Ketua Umum Pimpinan Pusat Muhammadiyah, Prof. Dr. Din Syamsuddin, berjabat tangan dengan Paus Fransiskus dalam Forum Katolik Muslim ke 3 di Vatikan, 13 November 2014 lalu.

sergap.id, JAKARTA – Majelis Ulama Indonesia (MUI) Pusat tidak melarang umat Islam untuk mengucapkan selamat Natal kepada umat Kristen.

Namun pernyataan ini berbeda dengan pendapat MUI Provinsi Jawa Timur yang melarang umat Islam, kecuali Wakil Presiden RI Ma’ruf Amin, untuk mengucap selamat Natal 25 Desember 2019.

Wakil Ketua MUI, Zainut Tauhid Saadi, mengatakan, pihaknya tidak melarang dan tidak pula menganjurkan ucapan selamat Natal. Sebab MUI belum pernah membuat fatwa khusus untuk hal ini.

“MUI Pusat sendiri belum pernah mengeluarkan ketetapan fatwa tentang hukumnya memberikan tahniah atau ucapan selamat Natal kepada umat Kristiani yang merayakannya. Sehingga MUI mengembalikan masalah ini kepada umat Islam untuk mengikuti pendapat ulama yang sudah ada sesuai dengan keyakinannya,” kata Zainut lewat keterangan tertulis, Senin (23/12/19).

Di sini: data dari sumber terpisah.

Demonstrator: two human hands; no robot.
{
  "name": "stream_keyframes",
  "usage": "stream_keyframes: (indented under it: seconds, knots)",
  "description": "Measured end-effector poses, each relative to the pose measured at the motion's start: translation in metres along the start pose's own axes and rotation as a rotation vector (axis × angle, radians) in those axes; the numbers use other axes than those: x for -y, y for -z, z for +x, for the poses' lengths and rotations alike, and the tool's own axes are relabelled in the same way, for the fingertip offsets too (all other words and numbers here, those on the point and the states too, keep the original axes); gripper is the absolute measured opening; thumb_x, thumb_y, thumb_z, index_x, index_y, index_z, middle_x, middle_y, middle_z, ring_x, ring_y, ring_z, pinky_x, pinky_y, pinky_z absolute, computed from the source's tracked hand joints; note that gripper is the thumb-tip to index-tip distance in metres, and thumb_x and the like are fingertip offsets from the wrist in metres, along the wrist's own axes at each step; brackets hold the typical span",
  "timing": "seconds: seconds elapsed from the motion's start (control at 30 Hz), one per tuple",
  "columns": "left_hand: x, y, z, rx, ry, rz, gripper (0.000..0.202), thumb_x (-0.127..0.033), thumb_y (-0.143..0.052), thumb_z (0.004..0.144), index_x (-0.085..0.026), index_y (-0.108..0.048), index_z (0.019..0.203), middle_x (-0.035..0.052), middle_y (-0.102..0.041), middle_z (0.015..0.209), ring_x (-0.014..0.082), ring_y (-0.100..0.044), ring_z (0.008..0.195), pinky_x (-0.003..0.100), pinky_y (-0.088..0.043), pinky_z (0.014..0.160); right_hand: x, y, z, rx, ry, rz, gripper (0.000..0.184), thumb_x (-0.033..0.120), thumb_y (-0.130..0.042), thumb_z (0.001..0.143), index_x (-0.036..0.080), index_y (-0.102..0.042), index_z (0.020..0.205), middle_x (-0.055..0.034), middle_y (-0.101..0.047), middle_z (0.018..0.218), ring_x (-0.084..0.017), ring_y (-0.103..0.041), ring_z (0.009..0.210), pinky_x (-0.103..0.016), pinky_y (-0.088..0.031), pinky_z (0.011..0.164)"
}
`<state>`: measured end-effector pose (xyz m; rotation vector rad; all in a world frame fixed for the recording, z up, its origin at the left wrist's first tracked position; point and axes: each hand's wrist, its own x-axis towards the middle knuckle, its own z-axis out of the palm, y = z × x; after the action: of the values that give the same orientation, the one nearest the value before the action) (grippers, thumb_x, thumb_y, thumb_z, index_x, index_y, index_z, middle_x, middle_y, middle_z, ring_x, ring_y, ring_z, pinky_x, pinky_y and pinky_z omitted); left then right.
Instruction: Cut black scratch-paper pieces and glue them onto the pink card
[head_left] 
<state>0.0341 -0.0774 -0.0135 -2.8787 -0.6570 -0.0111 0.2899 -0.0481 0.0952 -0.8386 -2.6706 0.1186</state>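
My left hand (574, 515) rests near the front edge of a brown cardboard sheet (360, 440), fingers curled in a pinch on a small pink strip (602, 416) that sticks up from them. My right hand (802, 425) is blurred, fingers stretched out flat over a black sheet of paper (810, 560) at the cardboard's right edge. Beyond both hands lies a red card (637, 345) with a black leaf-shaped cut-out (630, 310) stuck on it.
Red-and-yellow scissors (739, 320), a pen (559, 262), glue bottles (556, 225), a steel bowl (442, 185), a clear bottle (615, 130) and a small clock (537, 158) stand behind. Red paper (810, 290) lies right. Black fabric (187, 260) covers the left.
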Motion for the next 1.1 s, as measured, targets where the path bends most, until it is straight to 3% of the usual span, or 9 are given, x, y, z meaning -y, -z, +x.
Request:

Zainut menyampaikan ada perbedaan pendapat di kalangan ulama terkait ucapan selamat Natal. Meski begitu, MUI menghargai perbedaan pendapat para ulama tersebut.

Dia menjelaskan, sebagian ulama mengharamkan ucapan selamat Natal dengan alasan itu merupakan keyakinan agamanya. Sementara sebagian lagi membolehkan karena berpendapat hal itu bukan bagian dari keyakinan, hanya bentuk penghormatan kepada sesama saja.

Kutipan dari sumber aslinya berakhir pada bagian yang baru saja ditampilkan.